Records from a dataset
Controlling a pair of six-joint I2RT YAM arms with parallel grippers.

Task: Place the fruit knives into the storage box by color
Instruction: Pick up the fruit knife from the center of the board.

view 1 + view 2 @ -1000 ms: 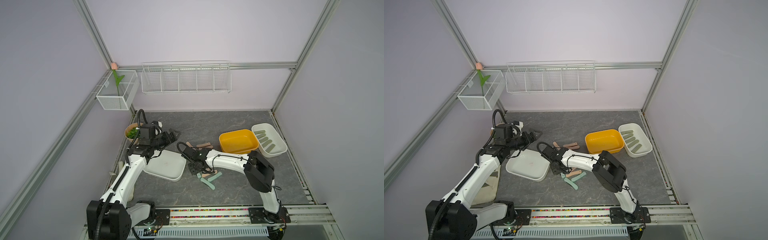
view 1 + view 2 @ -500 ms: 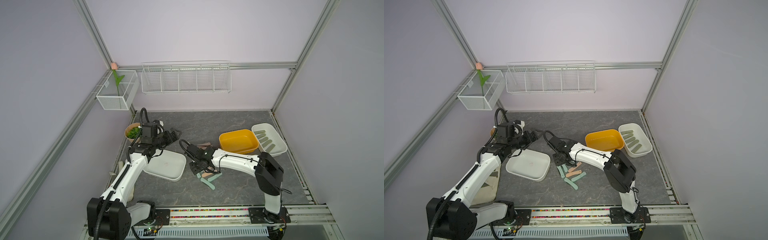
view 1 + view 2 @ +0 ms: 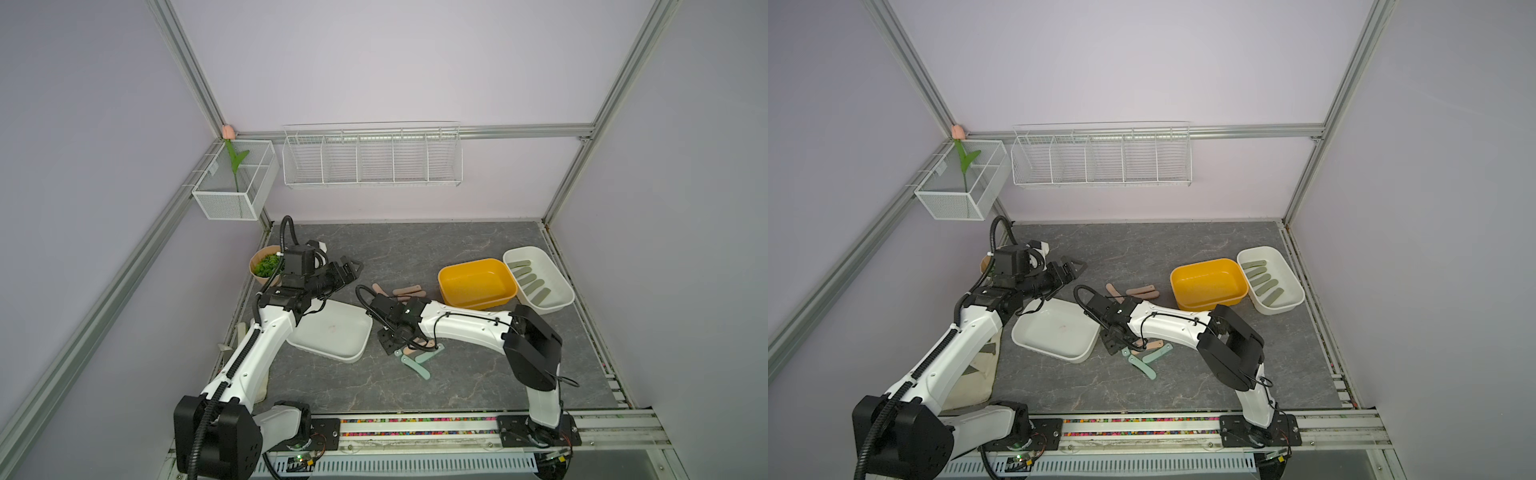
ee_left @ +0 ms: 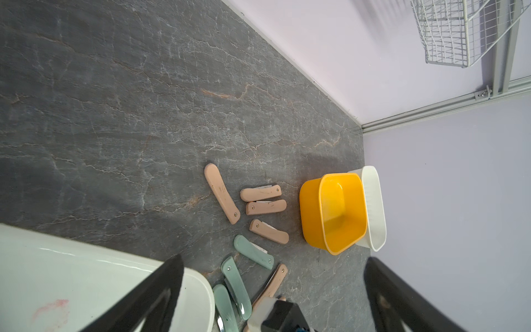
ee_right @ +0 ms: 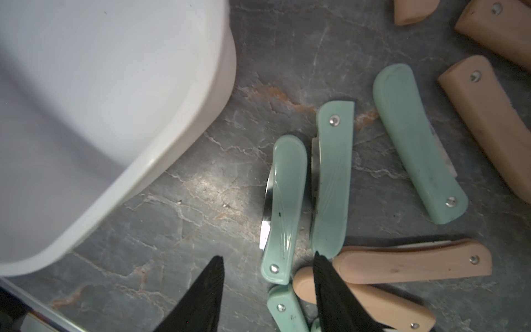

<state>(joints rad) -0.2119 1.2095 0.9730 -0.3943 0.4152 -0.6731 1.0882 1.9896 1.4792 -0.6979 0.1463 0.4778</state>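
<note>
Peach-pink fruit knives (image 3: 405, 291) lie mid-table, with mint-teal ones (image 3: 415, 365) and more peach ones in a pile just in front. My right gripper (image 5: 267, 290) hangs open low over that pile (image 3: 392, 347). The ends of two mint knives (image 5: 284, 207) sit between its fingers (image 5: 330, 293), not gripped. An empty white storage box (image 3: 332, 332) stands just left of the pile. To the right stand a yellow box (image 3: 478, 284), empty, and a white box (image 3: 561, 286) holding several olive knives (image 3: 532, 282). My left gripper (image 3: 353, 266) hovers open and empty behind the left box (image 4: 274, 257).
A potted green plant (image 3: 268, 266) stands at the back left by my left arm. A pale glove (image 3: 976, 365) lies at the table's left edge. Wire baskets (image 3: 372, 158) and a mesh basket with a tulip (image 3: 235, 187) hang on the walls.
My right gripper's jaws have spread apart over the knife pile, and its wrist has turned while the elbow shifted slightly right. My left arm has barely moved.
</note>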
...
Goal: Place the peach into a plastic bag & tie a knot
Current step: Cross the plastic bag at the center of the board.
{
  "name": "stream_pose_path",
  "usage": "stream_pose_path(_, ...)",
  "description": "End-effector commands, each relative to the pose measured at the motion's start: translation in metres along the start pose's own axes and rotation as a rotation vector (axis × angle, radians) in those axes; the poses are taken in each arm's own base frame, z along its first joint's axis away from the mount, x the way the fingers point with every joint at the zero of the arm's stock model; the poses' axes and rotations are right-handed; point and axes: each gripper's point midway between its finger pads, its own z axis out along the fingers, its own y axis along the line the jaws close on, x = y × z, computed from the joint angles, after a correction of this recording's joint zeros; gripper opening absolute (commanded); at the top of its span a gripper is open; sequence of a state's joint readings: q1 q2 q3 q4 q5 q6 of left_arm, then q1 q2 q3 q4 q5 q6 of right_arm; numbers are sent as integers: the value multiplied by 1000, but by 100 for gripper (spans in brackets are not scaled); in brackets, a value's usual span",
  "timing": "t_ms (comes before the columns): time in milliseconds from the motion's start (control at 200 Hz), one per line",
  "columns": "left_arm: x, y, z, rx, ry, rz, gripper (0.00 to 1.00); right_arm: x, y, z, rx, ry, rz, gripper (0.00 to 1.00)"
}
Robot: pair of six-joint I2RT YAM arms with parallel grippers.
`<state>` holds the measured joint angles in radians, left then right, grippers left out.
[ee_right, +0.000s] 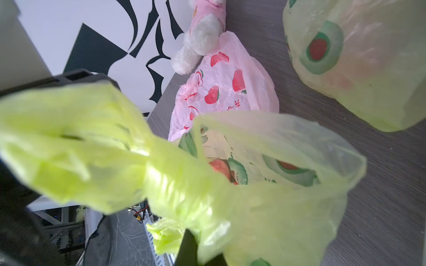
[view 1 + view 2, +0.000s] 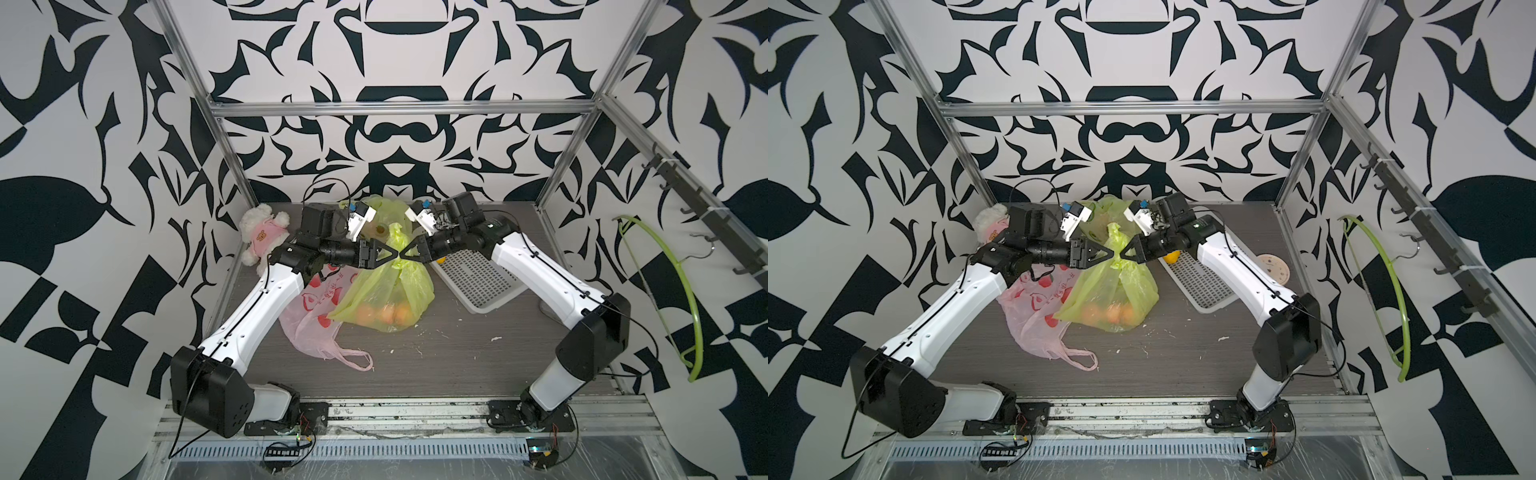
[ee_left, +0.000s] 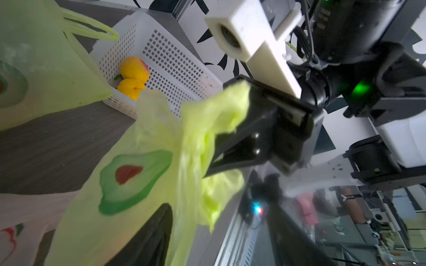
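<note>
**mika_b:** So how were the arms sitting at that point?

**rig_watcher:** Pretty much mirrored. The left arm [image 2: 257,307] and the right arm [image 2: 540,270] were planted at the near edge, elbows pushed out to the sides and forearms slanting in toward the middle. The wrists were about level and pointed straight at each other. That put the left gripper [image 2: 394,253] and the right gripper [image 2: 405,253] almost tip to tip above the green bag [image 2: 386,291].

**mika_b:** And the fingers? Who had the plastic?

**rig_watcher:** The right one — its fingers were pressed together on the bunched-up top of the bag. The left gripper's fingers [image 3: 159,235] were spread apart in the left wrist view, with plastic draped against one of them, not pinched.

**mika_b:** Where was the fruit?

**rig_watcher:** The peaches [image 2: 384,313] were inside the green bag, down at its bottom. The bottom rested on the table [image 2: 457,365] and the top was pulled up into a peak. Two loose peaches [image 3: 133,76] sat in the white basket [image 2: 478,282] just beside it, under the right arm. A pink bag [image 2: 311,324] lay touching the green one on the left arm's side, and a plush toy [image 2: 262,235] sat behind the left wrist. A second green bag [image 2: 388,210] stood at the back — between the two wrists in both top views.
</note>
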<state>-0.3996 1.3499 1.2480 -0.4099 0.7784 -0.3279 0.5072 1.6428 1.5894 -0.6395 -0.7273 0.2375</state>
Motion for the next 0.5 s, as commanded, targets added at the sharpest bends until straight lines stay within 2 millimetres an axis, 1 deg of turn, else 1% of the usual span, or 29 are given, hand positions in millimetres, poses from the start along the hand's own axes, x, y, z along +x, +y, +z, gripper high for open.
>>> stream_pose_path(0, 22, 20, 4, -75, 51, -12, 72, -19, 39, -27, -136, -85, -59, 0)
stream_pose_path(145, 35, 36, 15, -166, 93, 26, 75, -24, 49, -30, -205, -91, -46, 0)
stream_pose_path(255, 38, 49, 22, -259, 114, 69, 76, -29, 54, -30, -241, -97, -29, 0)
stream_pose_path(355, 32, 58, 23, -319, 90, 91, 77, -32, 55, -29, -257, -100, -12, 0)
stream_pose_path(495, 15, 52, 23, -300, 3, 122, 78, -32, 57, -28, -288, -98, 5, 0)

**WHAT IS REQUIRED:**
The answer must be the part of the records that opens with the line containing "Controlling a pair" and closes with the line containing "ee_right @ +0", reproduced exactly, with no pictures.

**SOLUTION TO THE PROBLEM:**
Controlling a pair of six-joint I2RT YAM arms with parallel grippers.

Task: Place the fruit knives into the storage box by color
Instruction: Pick up the fruit knife from the center of the board.

view 1 + view 2 @ -1000 ms: 
view 1 + view 2 @ -500 ms: 
view 1 + view 2 @ +0 ms: 
ee_left @ +0 ms: 
ee_right @ +0 ms: 

What the exercise asked for is now done.